Through all of this, Guatemala's media followed details in the case, but with surprising lapses. The week the allegations against the military were released, only one newspaper, Prensa Libre, dared to put the story on its front page, and then only for a day. The Guatemalan media's fascination with crime and accident coverage overshadowed the Gerardi story for the rest of that week. Guatemala's biggest international story of the year was downplayed in newspapers and television newscasts, away from casual notice.

But the next week, the story shifted. An elite police team closed a section of downtown Guatemala City to arrest Mario Orantes, the priest who had discovered Gerardi's body. A cadre of police paraded the priest in front of the media's cameras. Sure enough, this bold raid topped every newscast for days, and all but one newspaper ran giant front-page photos of the priest in handcuffs. In a country where only half of the population can read, everyone got the message: Authorities had convicted this priest in the media. So far, Orantes has yet to be formally charged.

What was left out of the sensational barrage of arrest coverage was the fact that investigators had started a whisper campaign against Orantes months before the priest was arrested. Almost a week before Orantes' arrest, Gustavo Berganza, the editor of Siglo Veintiuno, one of Guatemala's largest newspapers, shared information about the rumor. "Of course, we would never publish the suspicions of the police that Gerardi was killed in the midst of a passionate affair," the editor said. But days later, his paper and the rest of Guatemala's media published the salacious details of the investigation, and defended the decision afterward.

Spreading rumors that a victim in a murder case might have been homosexual is commonplace in Latin America, as a way to discredit further serious investigation. In many countries in the region, society does not accept gay lifestyles. Leveling such accusations at high-ranking members of the church takes such tactics to a new level of audacity.

In a bizarre twist, police also took Orantes' dog into custody. The reason they have exhumed Gerardi's body is to see if it bears canine bite marks that they might have missed during the initial investigation.

'A sad joke'

Some human rights workers believe that the investigation is an elaborate hoax meant to cover the tracks of Gerardi's real killers. A Guatemalan human rights activist working for equality for indigenous women, Consuelo Cabrera Rosales, called the case "a sad joke" during a recent lobbying trip to Washington to focus attention on the problems in Guatemala.
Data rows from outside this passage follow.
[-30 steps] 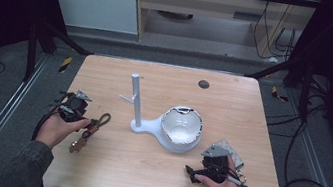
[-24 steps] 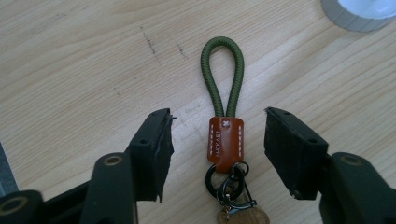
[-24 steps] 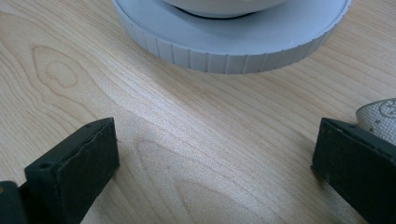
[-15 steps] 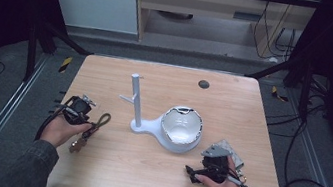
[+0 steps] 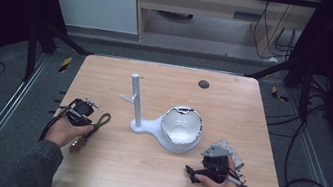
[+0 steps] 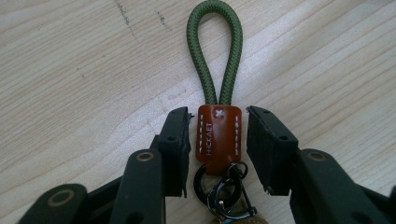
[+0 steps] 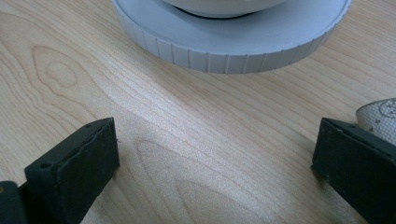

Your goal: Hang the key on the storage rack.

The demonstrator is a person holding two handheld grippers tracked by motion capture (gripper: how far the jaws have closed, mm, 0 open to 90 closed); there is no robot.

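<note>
The left gripper (image 6: 218, 140) has sunk to the wooden table (image 5: 233, 109) and its jaws have just been closing around the brown leather tab (image 6: 218, 136) of the green cord-loop keychain (image 6: 215, 51). A gap remains on one side, so no firm grasp yet. The right gripper (image 7: 212, 161) rests splayed, empty, near the white stand's round base (image 7: 233, 39).

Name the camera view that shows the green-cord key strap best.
The left gripper view: the key strap lies close up, with its green loop, brown leather tab and black rings clear between the left tongs. The high view shows it small beside the hand.

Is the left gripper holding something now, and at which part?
Not yet: the left gripper has been closing around the keychain's brown leather tab, with a gap on one side.
</note>
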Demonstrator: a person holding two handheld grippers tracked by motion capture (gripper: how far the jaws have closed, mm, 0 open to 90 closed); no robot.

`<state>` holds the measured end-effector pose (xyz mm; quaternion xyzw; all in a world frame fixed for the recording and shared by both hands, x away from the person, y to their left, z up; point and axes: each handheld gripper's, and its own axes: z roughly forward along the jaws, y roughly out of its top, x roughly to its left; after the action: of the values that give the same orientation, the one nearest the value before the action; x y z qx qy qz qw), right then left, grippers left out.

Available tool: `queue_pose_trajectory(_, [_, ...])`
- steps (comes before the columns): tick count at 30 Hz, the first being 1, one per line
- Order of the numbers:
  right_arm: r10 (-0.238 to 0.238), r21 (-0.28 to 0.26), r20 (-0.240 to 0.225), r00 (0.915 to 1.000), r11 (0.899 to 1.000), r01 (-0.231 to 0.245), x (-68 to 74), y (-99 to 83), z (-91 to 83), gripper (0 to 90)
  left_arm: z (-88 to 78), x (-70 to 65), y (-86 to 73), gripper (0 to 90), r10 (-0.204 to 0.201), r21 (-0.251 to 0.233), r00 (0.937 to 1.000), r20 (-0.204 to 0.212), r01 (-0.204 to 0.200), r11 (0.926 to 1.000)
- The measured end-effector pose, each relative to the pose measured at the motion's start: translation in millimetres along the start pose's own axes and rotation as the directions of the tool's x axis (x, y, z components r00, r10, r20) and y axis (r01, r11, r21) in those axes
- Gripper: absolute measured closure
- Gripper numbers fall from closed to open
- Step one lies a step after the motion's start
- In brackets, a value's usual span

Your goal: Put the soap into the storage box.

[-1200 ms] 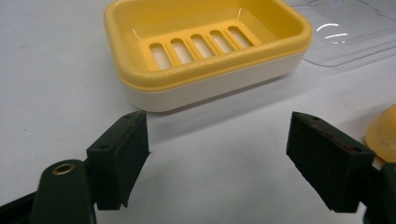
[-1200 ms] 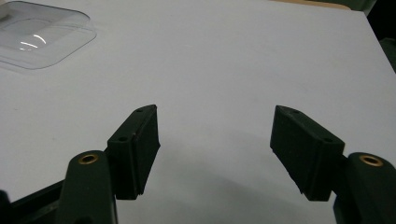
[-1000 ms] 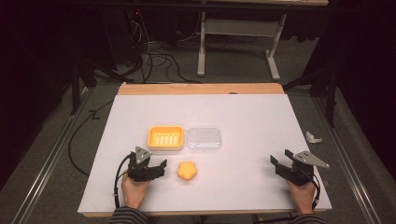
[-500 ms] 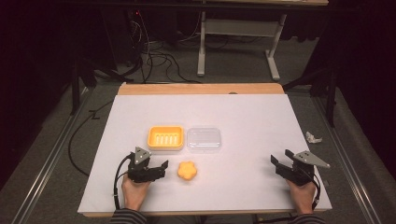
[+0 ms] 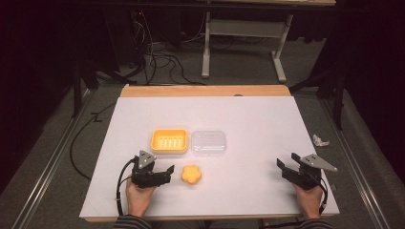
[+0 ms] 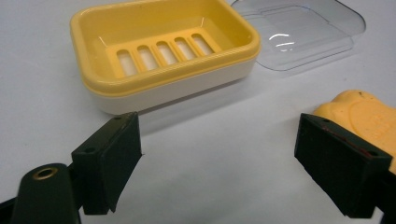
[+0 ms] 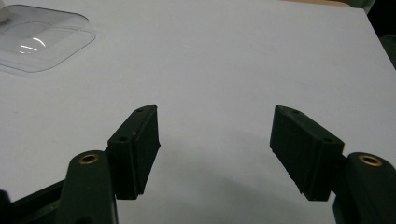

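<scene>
Yellow soap dish [image 5: 169,140] x1, clear lid [image 5: 208,142] x1, soap [image 5: 191,174] x1

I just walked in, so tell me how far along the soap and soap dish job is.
Done: the clear lid lies off beside the yellow soap dish. In hand: nothing; left gripper and right gripper are open. Left: the orange soap sits on the table, outside the dish.

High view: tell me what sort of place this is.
Probably a lab or workshop bay set up for recording manipulation. A white-topped table stands in a dark room, loose cables trail over the floor behind it, and a bare desk frame stands farther back.
</scene>
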<state>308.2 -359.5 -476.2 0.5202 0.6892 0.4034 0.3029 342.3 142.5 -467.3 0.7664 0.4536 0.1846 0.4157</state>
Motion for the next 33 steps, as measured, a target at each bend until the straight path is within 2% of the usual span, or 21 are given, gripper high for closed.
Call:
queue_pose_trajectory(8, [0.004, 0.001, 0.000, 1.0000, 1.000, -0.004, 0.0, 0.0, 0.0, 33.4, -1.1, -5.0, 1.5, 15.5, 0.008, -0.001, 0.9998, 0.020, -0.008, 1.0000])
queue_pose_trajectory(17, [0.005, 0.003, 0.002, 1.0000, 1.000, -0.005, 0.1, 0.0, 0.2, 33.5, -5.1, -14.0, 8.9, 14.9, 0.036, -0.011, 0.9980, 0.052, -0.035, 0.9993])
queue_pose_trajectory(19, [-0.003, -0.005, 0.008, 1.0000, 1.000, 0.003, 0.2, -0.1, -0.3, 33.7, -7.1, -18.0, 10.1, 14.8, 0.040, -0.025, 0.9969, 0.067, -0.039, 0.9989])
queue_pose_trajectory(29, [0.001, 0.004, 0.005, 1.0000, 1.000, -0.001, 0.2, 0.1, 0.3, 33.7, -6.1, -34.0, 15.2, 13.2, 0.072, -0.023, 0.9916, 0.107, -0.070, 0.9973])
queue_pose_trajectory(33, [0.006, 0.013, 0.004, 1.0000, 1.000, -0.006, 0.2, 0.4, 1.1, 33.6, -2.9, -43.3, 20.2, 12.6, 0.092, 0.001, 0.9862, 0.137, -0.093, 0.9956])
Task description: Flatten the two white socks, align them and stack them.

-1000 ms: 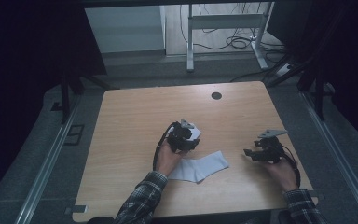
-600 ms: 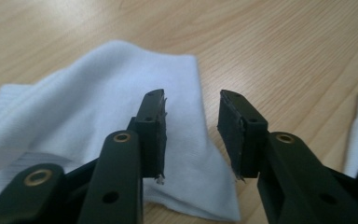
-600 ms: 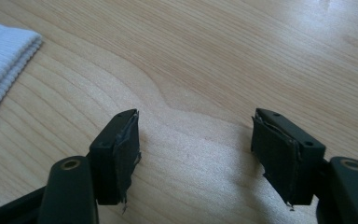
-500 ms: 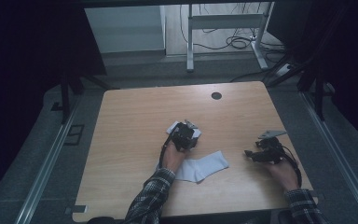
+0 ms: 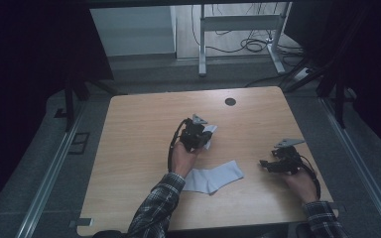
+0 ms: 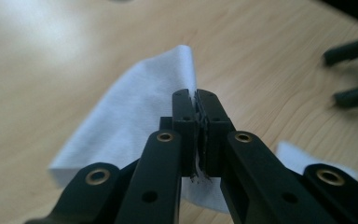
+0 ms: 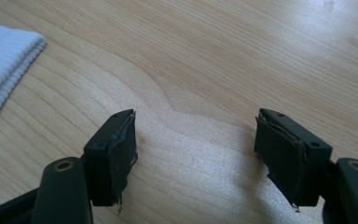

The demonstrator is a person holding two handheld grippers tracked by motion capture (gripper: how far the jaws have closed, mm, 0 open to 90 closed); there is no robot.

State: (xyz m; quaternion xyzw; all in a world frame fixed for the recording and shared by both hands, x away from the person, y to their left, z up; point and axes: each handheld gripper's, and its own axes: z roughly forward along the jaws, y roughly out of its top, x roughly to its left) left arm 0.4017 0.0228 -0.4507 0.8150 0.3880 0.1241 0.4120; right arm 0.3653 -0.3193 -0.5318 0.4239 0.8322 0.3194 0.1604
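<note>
My left gripper (image 5: 204, 135) (image 6: 196, 97) is over the middle of the wooden table (image 5: 139, 129). It is shut on the edge of a white cloth (image 5: 211, 131) (image 6: 135, 107), which hangs from the pinched jaws down to the tabletop. The jaws have just been closing on it. A second white piece, ribbed like a sock (image 5: 213, 176) (image 7: 4, 51), lies flat on the table near the person's left forearm. My right gripper (image 5: 266, 164) (image 7: 196, 140) rests low at the table's right side. It is open over bare wood, and its jaws have just been opening with nothing between them.
A dark round hole (image 5: 230, 101) sits near the table's far edge. Beyond that edge are a metal frame and cables (image 5: 248, 44) on the floor. Dark rails run along both sides of the table.
The left gripper has lifted slightly and pulled the white cloth up with it. The right hand and the flat sock have stayed where they were.
</note>
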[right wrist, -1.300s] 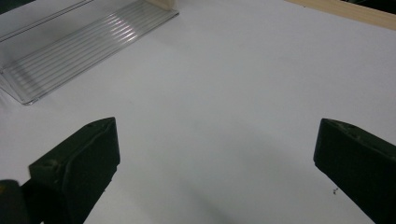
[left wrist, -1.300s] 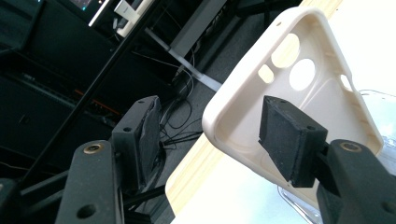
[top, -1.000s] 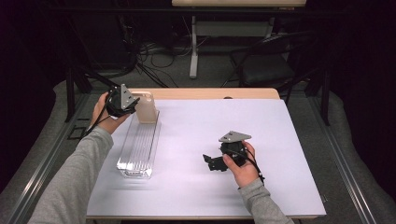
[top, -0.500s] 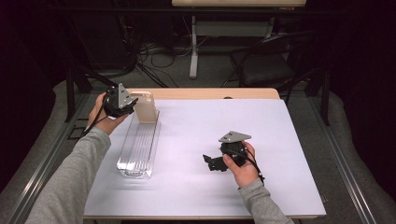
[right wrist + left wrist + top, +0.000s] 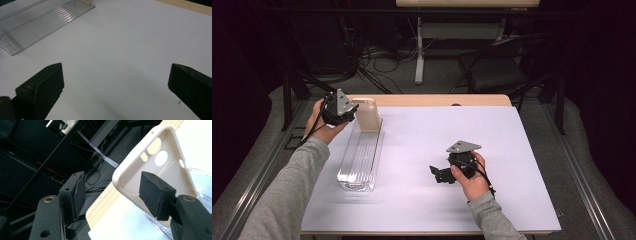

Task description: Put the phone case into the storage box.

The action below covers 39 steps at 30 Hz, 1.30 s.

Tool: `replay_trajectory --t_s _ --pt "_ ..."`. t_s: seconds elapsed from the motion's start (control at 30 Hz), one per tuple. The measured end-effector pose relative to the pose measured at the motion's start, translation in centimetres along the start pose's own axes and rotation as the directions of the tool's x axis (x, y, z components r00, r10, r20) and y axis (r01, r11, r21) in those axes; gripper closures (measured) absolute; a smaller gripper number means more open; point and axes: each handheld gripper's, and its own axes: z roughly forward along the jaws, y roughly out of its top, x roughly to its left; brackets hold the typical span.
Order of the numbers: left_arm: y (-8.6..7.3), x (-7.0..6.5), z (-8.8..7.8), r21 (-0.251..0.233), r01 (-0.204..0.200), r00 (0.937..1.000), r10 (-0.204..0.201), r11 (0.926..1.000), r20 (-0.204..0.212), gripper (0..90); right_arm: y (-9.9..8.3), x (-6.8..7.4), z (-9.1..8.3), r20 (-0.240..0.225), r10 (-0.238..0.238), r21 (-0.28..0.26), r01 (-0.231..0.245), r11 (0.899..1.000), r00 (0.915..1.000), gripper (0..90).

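A cream phone case [image 5: 367,114] stands upright at the far end of a clear ribbed rack [image 5: 359,157] on the table's left side. My left gripper [image 5: 351,109] is held just left of the case, jaws pointing at it. In the left gripper view the case [image 5: 160,162] shows its hollow inside with camera holes. Its near edge lies between the jaws of the left gripper [image 5: 112,185]; the right pad [image 5: 155,192] is in front of the case's inside, the left pad is apart from it. My right gripper [image 5: 435,172] rests low over the white sheet, open and empty [image 5: 115,75].
A white sheet [image 5: 437,135] covers the table, with a wooden strip [image 5: 437,100] along the far edge. The clear rack [image 5: 42,25] lies lengthwise, far to near. Beyond the table are cables, a chair and stand legs on a dark floor.
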Motion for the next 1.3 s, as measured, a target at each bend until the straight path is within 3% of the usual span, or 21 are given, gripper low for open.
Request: replay_trajectory --t_s 0.23,0.37,0.5,0.57,0.7,0.93,1.13,1.3 --pt "0.0 0.3 -0.2 -0.008 0.075 0.9946 -0.074 0.9971 0.073 32.1 0.0 0.0 0.0 0.001 -0.002 0.004 0.002 1.000 1.0000 0.4" --pt "0.0 0.7 -0.4 -0.012 0.134 0.9843 -0.131 0.9910 0.118 30.1 0.0 0.1 0.0 0.001 -0.001 0.003 0.001 1.000 1.0000 0.4" --pt "0.0 1.2 -0.7 -0.015 0.242 0.9532 -0.235 0.9702 0.191 29.2 0.0 0.1 0.0 0.001 -0.002 0.004 0.002 1.000 1.0000 0.4" --pt "-0.1 1.6 -0.9 -0.015 0.294 0.9319 -0.284 0.9556 0.226 29.2 0.0 0.1 0.0 0.000 -0.003 0.004 0.003 1.000 1.0000 0.4" --pt "-0.1 2.1 -1.2 -0.018 0.377 0.8974 -0.360 0.9260 0.255 29.2 0.0 0.2 0.0 -0.001 -0.003 0.006 0.003 1.000 1.0000 0.4" --pt "-0.2 2.8 -1.7 -0.009 0.476 0.8453 -0.454 0.8795 0.281 25.2 0.0 0.1 0.0 0.000 -0.006 0.004 0.006 1.000 1.0000 0.4" --pt "-0.3 3.3 -2.1 0.005 0.560 0.7864 -0.533 0.8285 0.312 22.0 0.0 0.1 0.0 0.000 -0.005 0.002 0.005 1.000 1.0000 0.3" --pt "-0.1 3.4 -2.8 0.005 0.566 0.7805 -0.538 0.8243 0.319 17.8 0.0 0.1 0.0 0.000 -0.003 0.000 0.003 1.000 1.0000 0.3"
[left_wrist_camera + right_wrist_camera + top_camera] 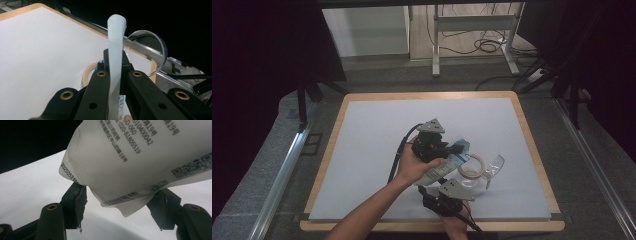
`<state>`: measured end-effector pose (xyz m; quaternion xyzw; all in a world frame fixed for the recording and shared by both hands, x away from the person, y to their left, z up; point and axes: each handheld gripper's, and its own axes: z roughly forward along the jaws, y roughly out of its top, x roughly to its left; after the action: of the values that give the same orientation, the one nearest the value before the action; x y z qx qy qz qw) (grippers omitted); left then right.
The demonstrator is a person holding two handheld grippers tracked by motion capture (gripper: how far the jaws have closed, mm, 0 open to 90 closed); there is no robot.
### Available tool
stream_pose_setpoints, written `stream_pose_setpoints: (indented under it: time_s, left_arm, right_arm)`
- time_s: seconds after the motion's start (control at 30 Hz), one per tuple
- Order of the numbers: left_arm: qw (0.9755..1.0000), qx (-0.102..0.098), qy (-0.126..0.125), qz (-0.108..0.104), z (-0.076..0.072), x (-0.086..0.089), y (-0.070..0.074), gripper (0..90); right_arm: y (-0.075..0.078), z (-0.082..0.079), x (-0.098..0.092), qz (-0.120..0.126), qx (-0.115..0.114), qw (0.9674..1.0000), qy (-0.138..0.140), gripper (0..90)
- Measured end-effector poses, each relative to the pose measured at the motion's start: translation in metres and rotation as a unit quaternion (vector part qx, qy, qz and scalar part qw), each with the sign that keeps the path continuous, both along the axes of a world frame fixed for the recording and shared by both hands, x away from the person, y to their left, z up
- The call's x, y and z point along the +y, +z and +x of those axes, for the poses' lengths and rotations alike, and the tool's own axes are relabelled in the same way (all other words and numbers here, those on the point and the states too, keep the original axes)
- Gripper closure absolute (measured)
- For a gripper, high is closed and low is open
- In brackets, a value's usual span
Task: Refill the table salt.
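Left gripper (pixel 451 148) pinches white pouch (pixel 447 165) at centre frame; right gripper (pixel 120 205), jaws spread, straddles the pouch's lower end.

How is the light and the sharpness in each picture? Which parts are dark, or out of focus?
High view: the white mat is evenly lit, the surroundings nearly black, small things soft. Left gripper view: the pouch edge is bright and washed out; the clear lid catches a rim highlight against black. Right gripper view: the pouch's print is sharp, the mat behind is blurred.
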<state>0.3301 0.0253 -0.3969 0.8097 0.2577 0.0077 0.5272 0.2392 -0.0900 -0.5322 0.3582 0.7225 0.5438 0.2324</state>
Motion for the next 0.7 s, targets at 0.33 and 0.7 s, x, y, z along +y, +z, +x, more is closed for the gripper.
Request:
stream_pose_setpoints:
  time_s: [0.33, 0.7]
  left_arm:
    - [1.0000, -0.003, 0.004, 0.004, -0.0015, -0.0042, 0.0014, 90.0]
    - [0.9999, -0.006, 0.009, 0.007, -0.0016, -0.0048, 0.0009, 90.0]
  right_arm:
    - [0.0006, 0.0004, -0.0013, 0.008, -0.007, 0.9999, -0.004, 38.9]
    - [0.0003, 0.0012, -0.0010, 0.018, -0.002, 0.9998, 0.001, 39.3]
"Who can believe the police in this case?" she asked. "They are the same people who were killing people for the military during the war.

"Right now, the peace is nothing but paper. We are going back to the way it was. Nothing has changed for women or the indigenous. They do not hear our voices," she added.

Amid this depressing turn for Guatemala's peace, at least one paper, Prensa Libre, has broken from the media pack and published the names of the members of the military who the church said could be tied to Gerardi's death. But, aside from the reporting of a few, most of Guatemala's media seem to be timidly playing the news the way the government and the military want them to.

For the most part, what the media has missed in this case is context and analysis. Orantes was the third suspect whom police arrested. Authorities released two others for lack of evidence. The police's first suspect didn't match the description of eyewitnesses of the man who left the murder scene. FBI agents in Guatemala City stepped in to clear the first suspect when they found that fingerprints and footprints at the scene did not match those of the man in custody.

Though the FBI is assisting in the Gerardi case, more must be done. Revealing the secrets the United States has about the dirty war that the Guatemalan military conducted could give new energy, not just to a few brave reporters but to the remainder of the country's media and to human rights groups. That boost could come at a time when Guatemalans feel that the country is missing an opportunity to find real peace.

Rick Rockwell teaches broadcast journalism at American University in Washington, D.C. He is researching freedom of expression in Central America. He visited Guatemala this summer.